Chen Chien Peter, Kernytsky Andrew, Rost Burkhard
Department of Biochemistry and Molecular Biophysics, Columbia University, New York, New York 10032, USA.
Protein Sci. 2002 Dec;11(12):2774-91. doi: 10.1110/ps.0214502.
Methods that predict membrane helices have become increasingly useful in the context of analyzing entire proteomes, as well as in everyday sequence analysis. Here, we analyzed 27 advanced and simple methods in detail. To resolve contradictions in previous works and to reevaluate transmembrane helix prediction algorithms, we introduced an analysis that distinguished between performance on redundancy-reduced high- and low-resolution data sets, established thresholds for significant differences in performance, and implemented both per-segment and per-residue analysis of membrane helix predictions. Although some of the advanced methods performed better than others, we showed in a thorough bootstrapping experiment based on various measures of accuracy that no method performed consistently best. In contrast, most simple hydrophobicity scale-based methods were significantly less accurate than any advanced method as they overpredicted membrane helices and confused membrane helices with hydrophobic regions outside of membranes. In contrast, the advanced methods usually distinguished correctly between membrane-helical and other proteins. Nonetheless, few methods reliably distinguished between signal peptides and membrane helices. We could not verify a significant difference in performance between eukaryotic and prokaryotic proteins. Surprisingly, we found that proteins with more than five helices were predicted at a significantly lower accuracy than proteins with five or fewer. The important implication is that structurally unsolved multispanning membrane proteins, which are often important drug targets, will remain problematic for transmembrane helix prediction algorithms. Overall, by establishing a standardized methodology for transmembrane helix prediction evaluation, we have resolved differences among previous works and presented novel trends that may impact the analysis of entire proteomes.
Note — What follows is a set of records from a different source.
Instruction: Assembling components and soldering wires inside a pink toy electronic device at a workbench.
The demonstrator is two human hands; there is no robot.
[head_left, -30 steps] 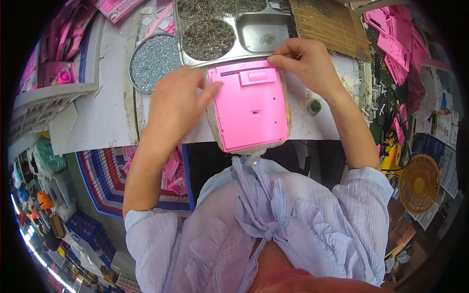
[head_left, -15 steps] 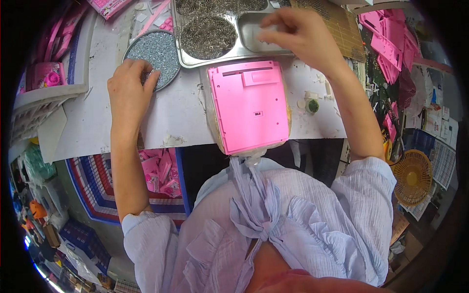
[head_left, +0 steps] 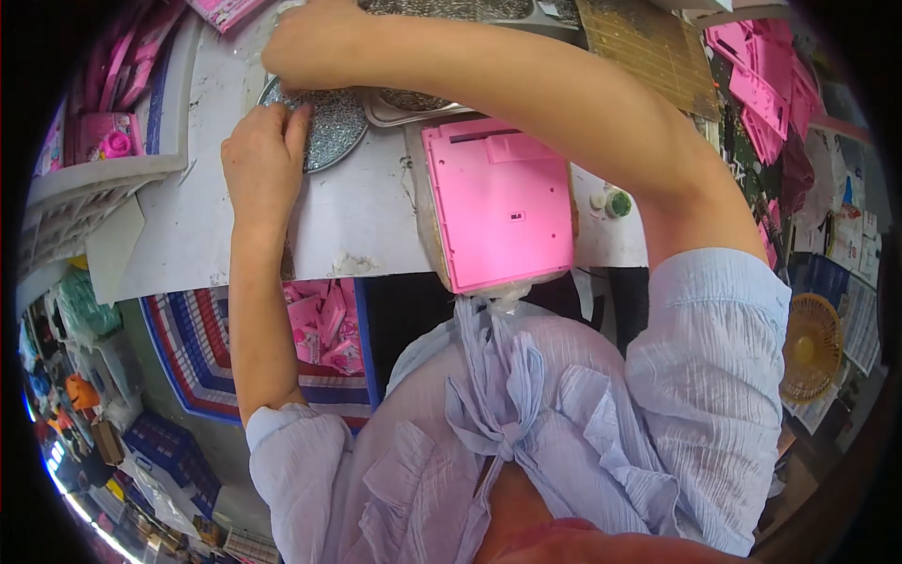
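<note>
A pink plastic panel (head_left: 503, 211) lies on a plastic-wrapped pad at the table's front edge, with neither hand on it. My left hand (head_left: 266, 162) rests at the near rim of a round dish (head_left: 336, 127) of small silver screws. Its thumb and fingers are closed together, and whatever they hold is hidden. Reaching across to the left, my right hand (head_left: 310, 45) is above the dish's far side with its fingers curled in; their tips are out of sight. My right forearm covers much of the metal tray (head_left: 402, 117), which holds small dark metal pieces.
Left stands a white rack (head_left: 113, 174) with pink packages. Below the table, a striped crate (head_left: 193, 352) holds pink parts. A brown board (head_left: 648, 56) and piled pink pieces (head_left: 766, 89) lie at the far right. A small green round item (head_left: 617, 202) sits beside the panel.
My right hand has swung left from the metal tray to the far side of the screw dish. My left hand has drawn its thumb and fingers together at the dish's rim.
</note>
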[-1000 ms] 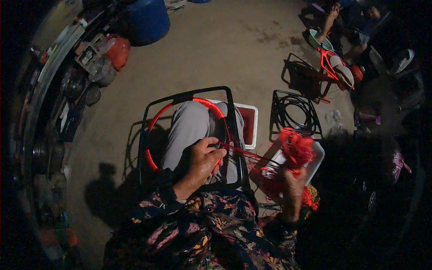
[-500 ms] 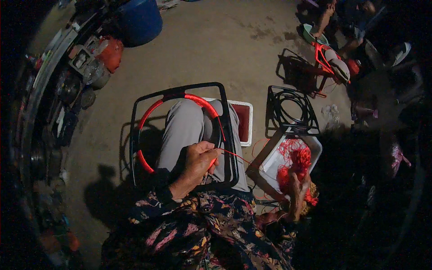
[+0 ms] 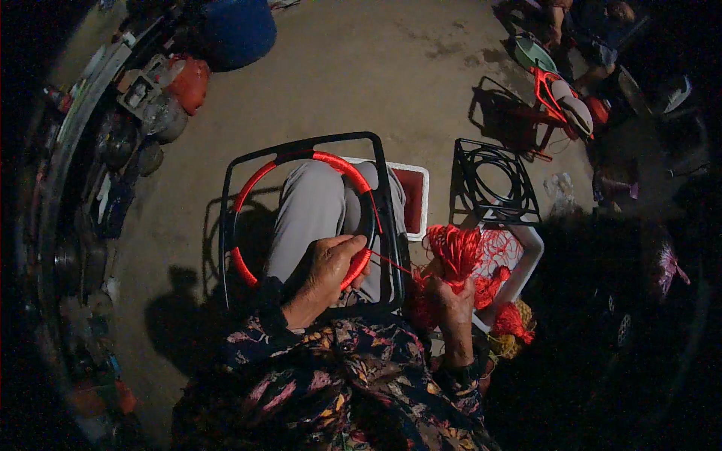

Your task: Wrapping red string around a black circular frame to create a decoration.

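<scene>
A black rectangular frame point(image 3: 385, 203) with a ring inside it rests across my lap. Red cord point(image 3: 353, 171) wraps parts of the ring tightly, and black shows between the wrapped stretches. My left hand point(image 3: 331, 269) grips the ring's lower right side, thumb on top. My right hand point(image 3: 453, 304) is closed round a loose bundle of red cord point(image 3: 456, 249), held up beside the frame. A single strand runs from the ring toward this bundle. Below and behind the right hand, more red cord lies in a white box point(image 3: 532, 252).
Black frames point(image 3: 492, 177) lie stacked beyond the white box. Another white-rimmed box point(image 3: 423, 203), red inside, stands beyond my knees. At upper right another person sits near a red-corded frame point(image 3: 547, 94) and a green basin point(image 3: 534, 54). A blue tub point(image 3: 239, 34) stands at far left.
My right hand has come up and left out of the white box, lifting the cord bundle toward the frame. My left hand has settled onto the ring, its thumb now along the wrapped part.
</scene>
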`<state>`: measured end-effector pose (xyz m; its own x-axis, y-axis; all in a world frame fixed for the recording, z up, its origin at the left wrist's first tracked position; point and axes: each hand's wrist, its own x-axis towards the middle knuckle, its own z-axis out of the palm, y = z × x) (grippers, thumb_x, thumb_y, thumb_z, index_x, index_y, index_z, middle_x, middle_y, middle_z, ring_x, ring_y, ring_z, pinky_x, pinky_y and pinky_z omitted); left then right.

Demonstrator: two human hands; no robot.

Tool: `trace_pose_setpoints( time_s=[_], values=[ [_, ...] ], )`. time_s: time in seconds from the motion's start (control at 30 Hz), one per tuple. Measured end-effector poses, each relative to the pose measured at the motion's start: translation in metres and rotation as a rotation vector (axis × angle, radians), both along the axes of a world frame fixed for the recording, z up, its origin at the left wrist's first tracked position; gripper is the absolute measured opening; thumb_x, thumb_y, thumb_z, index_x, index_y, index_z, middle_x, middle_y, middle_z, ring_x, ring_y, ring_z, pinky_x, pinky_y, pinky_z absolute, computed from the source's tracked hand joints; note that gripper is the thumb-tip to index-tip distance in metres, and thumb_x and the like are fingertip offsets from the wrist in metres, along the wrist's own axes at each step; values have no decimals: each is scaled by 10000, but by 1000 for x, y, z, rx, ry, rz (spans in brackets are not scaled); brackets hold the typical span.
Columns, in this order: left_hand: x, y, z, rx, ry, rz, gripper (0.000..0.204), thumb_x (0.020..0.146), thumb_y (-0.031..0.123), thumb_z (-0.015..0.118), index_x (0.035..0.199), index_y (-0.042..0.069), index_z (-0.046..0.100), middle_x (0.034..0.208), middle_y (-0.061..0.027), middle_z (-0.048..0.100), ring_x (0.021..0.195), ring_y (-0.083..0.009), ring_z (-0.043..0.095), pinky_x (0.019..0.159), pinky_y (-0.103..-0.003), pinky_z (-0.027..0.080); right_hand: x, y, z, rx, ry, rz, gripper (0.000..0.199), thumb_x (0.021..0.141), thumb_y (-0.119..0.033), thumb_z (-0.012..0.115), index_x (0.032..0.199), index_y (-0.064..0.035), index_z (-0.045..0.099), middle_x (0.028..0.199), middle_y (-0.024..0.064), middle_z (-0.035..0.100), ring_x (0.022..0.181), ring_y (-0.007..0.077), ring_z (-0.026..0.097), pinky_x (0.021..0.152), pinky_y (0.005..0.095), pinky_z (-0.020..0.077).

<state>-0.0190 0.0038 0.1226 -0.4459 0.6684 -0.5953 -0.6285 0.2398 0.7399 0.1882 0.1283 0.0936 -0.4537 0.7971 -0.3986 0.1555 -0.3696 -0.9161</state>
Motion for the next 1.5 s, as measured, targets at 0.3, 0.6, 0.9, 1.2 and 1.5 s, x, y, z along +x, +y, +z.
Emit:
trace_pose_setpoints(
  time_s=[0.3,0.6,0.9,1.2,1.5],
  values=[
    [-6,-7,-15,71,-61,-91,256,901,229,574,827,-14,601,636,-95,595,464,-162,541,428,-286,430,11,6,5,-100,55,-61,277,820,-105,662,1066,-15,573,922,43,632,834,124,601,732,275,500],
    [-10,-6,-14,14,-179,-357,301,933,283,546,793,20,585,563,-62,546,387,-136,480,350,-256,359,35,30,-26,295,-113,182,294,900,-101,600,1154,31,536,981,96,636,854,185,619,768,305,511],
    [-6,5,-3,82,244,-170,333,898,289,578,692,34,522,517,-18,482,386,-73,425,341,-234,297,25,1,70,342,-240,421,529,889,-206,620,1324,9,412,1180,181,576,1098,245,549,950,340,417],
    [-4,7,11,42,1055,-87,336,899,295,556,710,18,541,587,-115,545,573,-256,588,539,-366,431,-18,-30,130,132,-151,709,447,887,-154,590,1281,14,462,1185,168,587,1095,240,553,956,339,407],
    [-1,6,29,-29,1320,-47,279,874,279,586,764,22,577,699,-178,558,638,-364,588,560,-428,438,-45,-30,76,761,-403,889,302,786,21,546,1072,-12,455,661,206,589,565,403,570,505,448,443]
  ],
)
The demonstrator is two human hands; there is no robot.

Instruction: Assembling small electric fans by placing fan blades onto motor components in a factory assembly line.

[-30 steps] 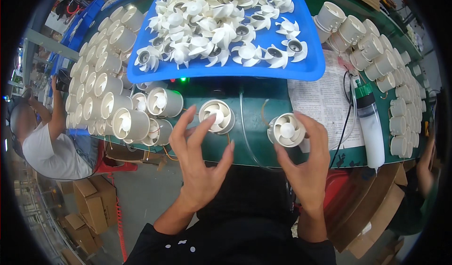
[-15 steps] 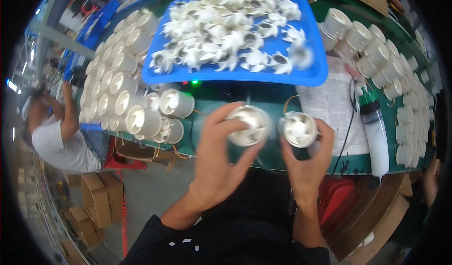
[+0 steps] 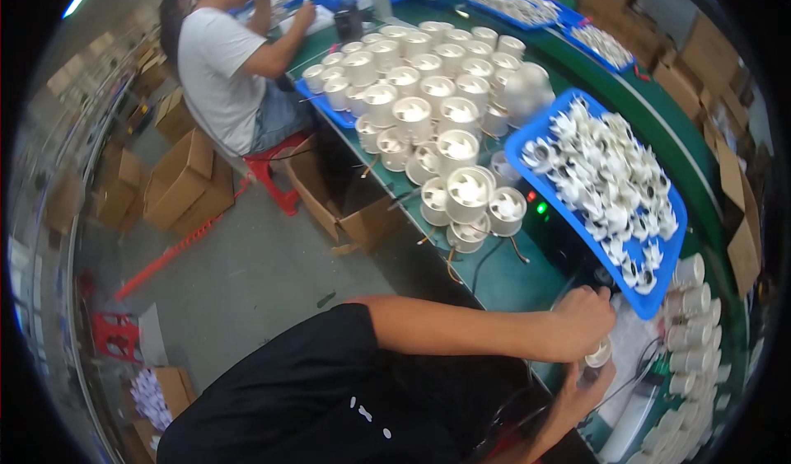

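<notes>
My right hand (image 3: 581,394) is wrapped around a white fan housing (image 3: 599,354), a short round cup, near the table's front edge. Just above it is my left hand (image 3: 583,324), its fingers curled together by the cup's rim. What those fingers hold, if anything, is hidden behind the knuckles. Beyond my hands lies a blue tray (image 3: 540,194) heaped with white fan impellers (image 3: 614,167). To its left stand many white fan housings (image 3: 412,118) with impellers inside, some stacked on others, short wires hanging from the nearest ones.
A glue syringe (image 3: 630,423) with white contents lies right of my hands, beside more rows of white housings (image 3: 690,332). Small red and green lights (image 3: 540,208) glow under the tray's edge. Another person (image 3: 227,68) sits at the far left. Cardboard boxes (image 3: 189,184) stand on the floor.
The view has swung left. My hands, earlier apart with one fan housing each, are now close together at a single visible housing in my right hand. The left hand's housing no longer shows there.
</notes>
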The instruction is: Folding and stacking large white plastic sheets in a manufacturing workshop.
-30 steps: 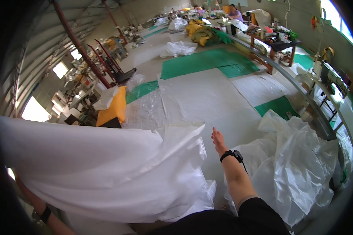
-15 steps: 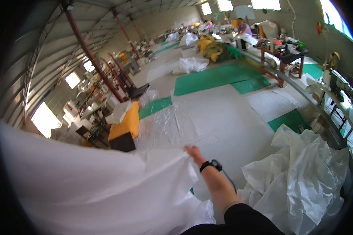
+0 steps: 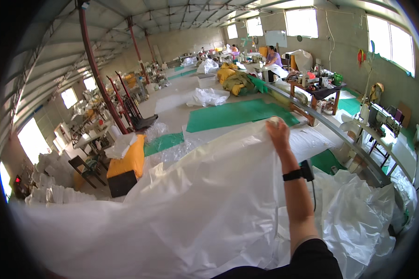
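Observation:
A large sheet of white, slightly see-through plastic [image 3: 209, 204] spreads across the lower part of the head view. My right hand [image 3: 278, 132] is closed on its upper corner and holds it up at arm's length. A black band with a small device sits on that wrist. From the raised corner the sheet hangs down and runs off to the lower left. My left hand does not show; the sheet fills the side where it could be. Close to my right arm lies a crumpled heap of the same kind of white plastic [image 3: 358, 214].
Green sheets [image 3: 228, 115] lie on the floor ahead. To the left are an orange sack [image 3: 128, 158], a chair [image 3: 86, 169] and a hand truck [image 3: 132, 109] by a red post. A metal rail [image 3: 330, 132] and sewing machines line the right. Farther back a person [image 3: 273, 58] sits working.
My right hand has risen and moved right, lifting the sheet's corner, so the plastic now covers more of the floor ahead. The view has turned somewhat to the right.

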A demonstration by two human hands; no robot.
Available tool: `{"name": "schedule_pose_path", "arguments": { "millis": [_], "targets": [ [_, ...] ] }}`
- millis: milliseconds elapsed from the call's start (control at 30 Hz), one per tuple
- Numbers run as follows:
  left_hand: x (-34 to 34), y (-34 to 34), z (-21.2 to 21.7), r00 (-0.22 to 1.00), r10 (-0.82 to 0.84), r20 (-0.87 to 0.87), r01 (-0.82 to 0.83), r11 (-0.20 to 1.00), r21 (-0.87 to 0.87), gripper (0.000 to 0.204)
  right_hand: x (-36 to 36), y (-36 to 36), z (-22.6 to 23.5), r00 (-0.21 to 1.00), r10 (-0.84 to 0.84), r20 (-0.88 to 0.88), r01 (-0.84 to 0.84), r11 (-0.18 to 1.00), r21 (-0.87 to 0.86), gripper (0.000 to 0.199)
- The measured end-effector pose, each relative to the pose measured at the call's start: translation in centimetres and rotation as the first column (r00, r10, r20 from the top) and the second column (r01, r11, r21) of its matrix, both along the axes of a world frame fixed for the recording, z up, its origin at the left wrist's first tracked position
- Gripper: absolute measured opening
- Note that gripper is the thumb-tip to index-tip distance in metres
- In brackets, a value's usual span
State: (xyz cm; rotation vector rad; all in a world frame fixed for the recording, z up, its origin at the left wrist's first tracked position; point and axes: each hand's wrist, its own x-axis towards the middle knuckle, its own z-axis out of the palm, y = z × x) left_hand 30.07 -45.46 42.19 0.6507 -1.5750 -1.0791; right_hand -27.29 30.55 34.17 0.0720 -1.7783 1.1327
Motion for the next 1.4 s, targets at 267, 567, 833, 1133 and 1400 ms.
{"name": "schedule_pose_path", "arguments": {
  "millis": [267, 567, 833, 1133, 1400],
  "targets": [
    [-2.7, -12.4, -25.0, 0.244, 0.164, 0.956, 0.244, 0.943, -0.225, 0.029, 15.4, 4.2, -5.2, 0.577, 0.495, 0.650, -0.290, 0.868, -0.404, 0.033],
    [-29.7, 26.5, -9.6, 0.046, -0.761, 0.647, 0.844, 0.376, 0.383, 0.041, 34.7, -4.4, 1.7, 0.384, 0.729, 0.566, -0.654, 0.647, -0.391, 0.023],
    [-36.2, 52.4, -20.0, -0.522, -0.472, 0.710, 0.848, -0.373, 0.376, 0.047, 42.3, -5.4, 2.2, -0.017, 0.891, 0.454, -0.784, 0.270, -0.558, 0.025],
    [-36.2, 57.0, -19.2, -0.550, -0.436, 0.712, 0.835, -0.316, 0.451, 0.022, 46.3, 7.9, -9.7, 0.590, 0.718, 0.369, -0.511, 0.686, -0.518, 0.028],
    [-28.2, 57.3, -4.3, -0.536, -0.335, 0.775, 0.688, -0.706, 0.170, 0.022, 32.0, 21.1, -12.3, 0.830, 0.354, 0.432, -0.059, 0.824, -0.563, 0.028]
  ]
}}
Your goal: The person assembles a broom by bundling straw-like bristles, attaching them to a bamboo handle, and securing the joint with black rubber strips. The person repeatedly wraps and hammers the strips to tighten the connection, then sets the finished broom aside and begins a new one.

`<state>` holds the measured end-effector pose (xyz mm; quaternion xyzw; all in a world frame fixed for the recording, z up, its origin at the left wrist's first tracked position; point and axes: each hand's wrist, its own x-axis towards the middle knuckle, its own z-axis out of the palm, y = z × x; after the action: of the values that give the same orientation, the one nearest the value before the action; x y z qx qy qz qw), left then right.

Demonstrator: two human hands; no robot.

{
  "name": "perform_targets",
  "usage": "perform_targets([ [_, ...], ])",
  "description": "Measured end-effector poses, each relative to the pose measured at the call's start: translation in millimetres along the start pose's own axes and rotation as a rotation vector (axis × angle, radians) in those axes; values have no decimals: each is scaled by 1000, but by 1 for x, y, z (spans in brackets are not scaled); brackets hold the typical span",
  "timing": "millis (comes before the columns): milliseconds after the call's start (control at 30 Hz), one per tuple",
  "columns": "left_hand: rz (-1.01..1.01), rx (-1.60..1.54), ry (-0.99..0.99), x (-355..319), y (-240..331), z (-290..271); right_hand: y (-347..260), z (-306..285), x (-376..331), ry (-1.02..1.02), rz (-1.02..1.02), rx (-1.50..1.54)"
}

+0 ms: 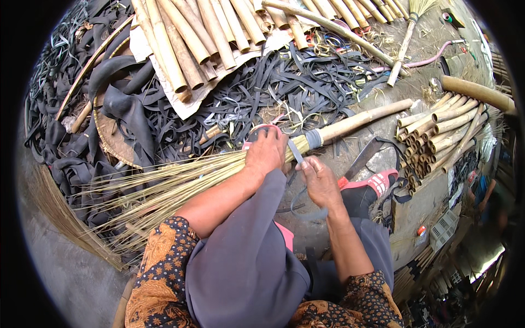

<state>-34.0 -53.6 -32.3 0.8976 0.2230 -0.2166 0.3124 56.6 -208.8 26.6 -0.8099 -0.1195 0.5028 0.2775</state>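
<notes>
A stick broom (216, 174) lies across in front of me, its thin bristles fanning out to the left. Its bamboo handle (363, 118) points to the right and away. Grey rubber wrapping (313, 139) binds the bristles where they meet the handle. My left hand (267, 148) is closed over the bristle bundle, just left of the wrapping. Between the thumb and fingers of my right hand (321, 183) is a grey rubber strip (295, 150). That strip runs taut up to the broom, and its loose end hangs below my right hand.
A heap of black rubber strips (306, 74) spreads beyond the broom. Bamboo poles (213, 30) lie on a pale sheet at the back. On the right stand a knife (363, 158) and stacked bamboo lengths (435, 134). A pink sandal (380, 183) shows on my foot.
</notes>
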Motion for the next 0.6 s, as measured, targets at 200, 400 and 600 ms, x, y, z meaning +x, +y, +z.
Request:
perform_targets([
  [200,-99,-113,-140,14,-5,-19,15,13,-21,40,-10,271],
  [400,74,-519,-643,44,-47,-31,35,20,-11,-86,221,864],
  [600,54,-348,-488,29,-28,-48,31,36,11,-63,322,960],
])
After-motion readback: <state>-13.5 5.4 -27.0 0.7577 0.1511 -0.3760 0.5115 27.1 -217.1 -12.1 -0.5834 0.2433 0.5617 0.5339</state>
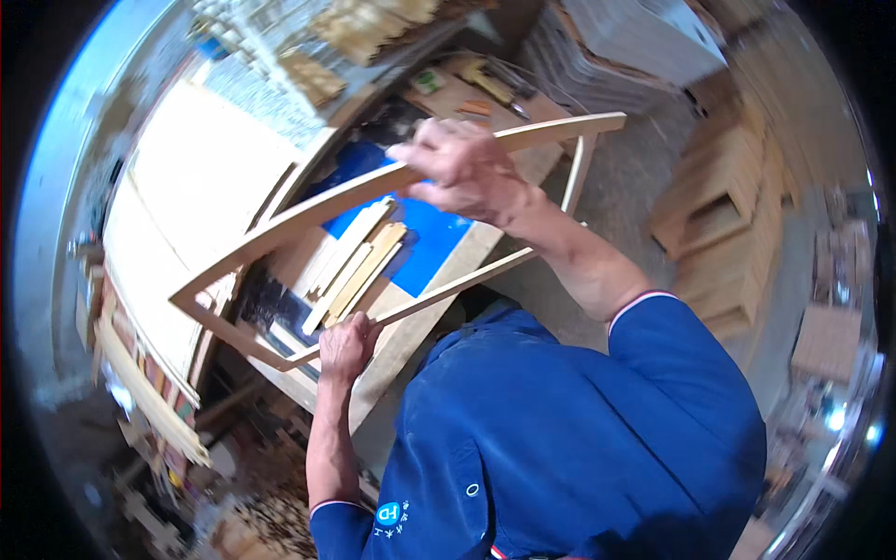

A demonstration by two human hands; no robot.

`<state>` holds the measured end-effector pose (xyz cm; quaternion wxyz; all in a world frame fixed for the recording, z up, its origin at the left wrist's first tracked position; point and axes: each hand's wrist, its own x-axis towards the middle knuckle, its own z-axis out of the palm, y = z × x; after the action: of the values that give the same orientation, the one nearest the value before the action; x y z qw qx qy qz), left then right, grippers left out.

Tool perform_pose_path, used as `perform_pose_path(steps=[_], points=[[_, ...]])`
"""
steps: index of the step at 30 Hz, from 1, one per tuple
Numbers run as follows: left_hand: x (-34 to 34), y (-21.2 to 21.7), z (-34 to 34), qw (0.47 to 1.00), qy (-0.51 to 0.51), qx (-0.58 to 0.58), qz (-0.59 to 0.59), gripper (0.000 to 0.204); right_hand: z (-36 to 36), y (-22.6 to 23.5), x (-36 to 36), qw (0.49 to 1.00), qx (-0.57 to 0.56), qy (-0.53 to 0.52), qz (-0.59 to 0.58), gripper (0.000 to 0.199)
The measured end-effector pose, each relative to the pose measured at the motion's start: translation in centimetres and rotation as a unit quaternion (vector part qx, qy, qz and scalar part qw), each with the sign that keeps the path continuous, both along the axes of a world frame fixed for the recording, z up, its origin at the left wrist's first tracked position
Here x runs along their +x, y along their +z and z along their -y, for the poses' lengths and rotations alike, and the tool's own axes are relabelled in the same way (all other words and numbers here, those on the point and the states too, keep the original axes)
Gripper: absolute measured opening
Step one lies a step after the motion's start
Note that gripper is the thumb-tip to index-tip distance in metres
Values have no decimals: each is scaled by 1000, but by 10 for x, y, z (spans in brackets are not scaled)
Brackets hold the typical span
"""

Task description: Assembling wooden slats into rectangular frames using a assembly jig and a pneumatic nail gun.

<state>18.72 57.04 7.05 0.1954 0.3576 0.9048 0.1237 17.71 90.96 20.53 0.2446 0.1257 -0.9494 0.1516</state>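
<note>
Wooden frame [336, 197] gripped in both mitts, left hand [346, 347] nearside, right hand [464, 168] farside, end poking past counter [471, 250] edge.

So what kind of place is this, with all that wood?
It looks like a woodworking shop, though I can't be sure. There's a big wooden frame being held up, narrow wooden strips lying on a workbench, and a yellow-handled tool farther back.

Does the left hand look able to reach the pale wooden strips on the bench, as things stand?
Probably yes, once the left hand releases the wooden frame: the wooden strips appear just ahead, uncovered, showing through the frame's opening.
</note>
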Motion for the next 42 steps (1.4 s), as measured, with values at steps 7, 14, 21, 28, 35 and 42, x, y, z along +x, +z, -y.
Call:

在分析整个蛋白质组以及日常序列分析中,预测膜螺旋的方法变得越来越有用。在此,我们详细分析了27种先进和简单的方法。为了解决先前研究中的矛盾并重新评估跨膜螺旋预测算法,我们引入了一种分析方法,该方法区分了在冗余减少的高分辨率和低分辨率数据集上的性能,建立了性能显著差异的阈值,并对膜螺旋预测进行了逐段和逐残基分析。尽管一些先进方法比其他方法表现更好,但我们在基于各种准确性度量的全面自展实验中表明,没有一种方法始终表现最佳。相比之下,大多数基于简单疏水性标度的方法明显不如任何先进方法准确,因为它们过度预测了膜螺旋,并将膜螺旋与膜外的疏水区域混淆。相比之下,先进方法通常能正确区分膜螺旋蛋白和其他蛋白。然而,很少有方法能可靠地区分信号肽和膜螺旋。我们无法证实真核生物和原核生物蛋白质在性能上存在显著差异。令人惊讶的是,我们发现具有超过五个螺旋的蛋白质的预测准确性明显低于具有五个或更少螺旋的蛋白质。一个重要的含义是,结构未解决的多跨膜蛋白(它们通常是重要的药物靶点)对于跨膜螺旋预测算法来说仍然是个难题。总体而言,通过建立跨膜螺旋预测评估的标准化方法,我们解决了先前研究之间的差异,并呈现了可能影响整个蛋白质组分析的新趋势。